**TASK PROMPT:** Start to finish, reproduce the records below with nothing missing.

====

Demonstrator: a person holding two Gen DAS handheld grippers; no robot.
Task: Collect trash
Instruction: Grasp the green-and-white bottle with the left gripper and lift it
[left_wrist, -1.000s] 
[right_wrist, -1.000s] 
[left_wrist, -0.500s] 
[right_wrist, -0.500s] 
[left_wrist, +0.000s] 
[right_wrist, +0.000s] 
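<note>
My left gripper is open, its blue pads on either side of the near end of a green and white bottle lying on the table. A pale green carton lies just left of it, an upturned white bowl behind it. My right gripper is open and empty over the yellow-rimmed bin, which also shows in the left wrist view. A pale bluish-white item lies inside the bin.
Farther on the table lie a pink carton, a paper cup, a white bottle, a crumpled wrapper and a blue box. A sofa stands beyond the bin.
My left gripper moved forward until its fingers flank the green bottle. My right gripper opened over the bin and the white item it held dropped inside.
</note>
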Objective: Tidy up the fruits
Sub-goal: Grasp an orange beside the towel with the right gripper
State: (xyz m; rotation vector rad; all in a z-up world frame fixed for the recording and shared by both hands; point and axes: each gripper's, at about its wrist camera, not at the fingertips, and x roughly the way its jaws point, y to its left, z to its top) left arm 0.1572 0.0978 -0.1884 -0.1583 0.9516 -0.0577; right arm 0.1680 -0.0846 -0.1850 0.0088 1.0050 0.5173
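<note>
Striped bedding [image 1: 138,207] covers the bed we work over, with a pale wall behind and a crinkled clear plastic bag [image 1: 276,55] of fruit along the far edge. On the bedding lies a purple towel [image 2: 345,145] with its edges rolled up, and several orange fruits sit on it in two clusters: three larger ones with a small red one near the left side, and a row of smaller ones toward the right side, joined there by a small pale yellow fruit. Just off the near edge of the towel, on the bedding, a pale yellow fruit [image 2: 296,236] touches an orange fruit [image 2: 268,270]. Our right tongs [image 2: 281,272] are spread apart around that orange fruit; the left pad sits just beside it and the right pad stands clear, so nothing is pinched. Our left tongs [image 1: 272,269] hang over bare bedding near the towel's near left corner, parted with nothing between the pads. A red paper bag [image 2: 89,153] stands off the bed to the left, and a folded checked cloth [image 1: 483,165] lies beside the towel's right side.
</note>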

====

**WRITTEN ANSWER:**
Demonstrator: a person holding two Gen DAS handheld grippers; no robot.
Task: Collect trash
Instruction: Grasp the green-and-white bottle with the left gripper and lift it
[left_wrist, -1.000s] 
[right_wrist, -1.000s] 
[left_wrist, -0.500s] 
[right_wrist, -0.500s] 
[left_wrist, +0.000s] 
[right_wrist, +0.000s] 
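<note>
My left gripper is open, its blue pads on either side of the near end of a green and white bottle lying on the table. A pale green carton lies just left of it, an upturned white bowl behind it. My right gripper is open and empty over the yellow-rimmed bin, which also shows in the left wrist view. A pale bluish-white item lies inside the bin.
Farther on the table lie a pink carton, a paper cup, a white bottle, a crumpled wrapper and a blue box. A sofa stands beyond the bin.
My left gripper moved forward until its fingers flank the green bottle. My right gripper opened over the bin and the white item it held dropped inside.
</note>
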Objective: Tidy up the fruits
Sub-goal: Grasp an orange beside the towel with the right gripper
State: (xyz m; rotation vector rad; all in a z-up world frame fixed for the recording and shared by both hands; point and axes: each gripper's, at about its wrist camera, not at the fingertips, and x roughly the way its jaws point, y to its left, z to its top) left arm 0.1572 0.0978 -0.1884 -0.1583 0.9516 -0.0577; right arm 0.1680 -0.0846 -0.1850 0.0088 1.0050 0.5173
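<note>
Striped bedding [image 1: 138,207] covers the bed we work over, with a pale wall behind and a crinkled clear plastic bag [image 1: 276,55] of fruit along the far edge. On the bedding lies a purple towel [image 2: 345,145] with its edges rolled up, and several orange fruits sit on it in two clusters: three larger ones with a small red one near the left side, and a row of smaller ones toward the right side, joined there by a small pale yellow fruit. Just off the near edge of the towel, on the bedding, a pale yellow fruit [image 2: 296,236] touches an orange fruit [image 2: 268,270]. Our right tongs [image 2: 281,272] are spread apart around that orange fruit; the left pad sits just beside it and the right pad stands clear, so nothing is pinched. Our left tongs [image 1: 272,269] hang over bare bedding near the towel's near left corner, parted with nothing between the pads. A red paper bag [image 2: 89,153] stands off the bed to the left, and a folded checked cloth [image 1: 483,165] lies beside the towel's right side.
</note>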

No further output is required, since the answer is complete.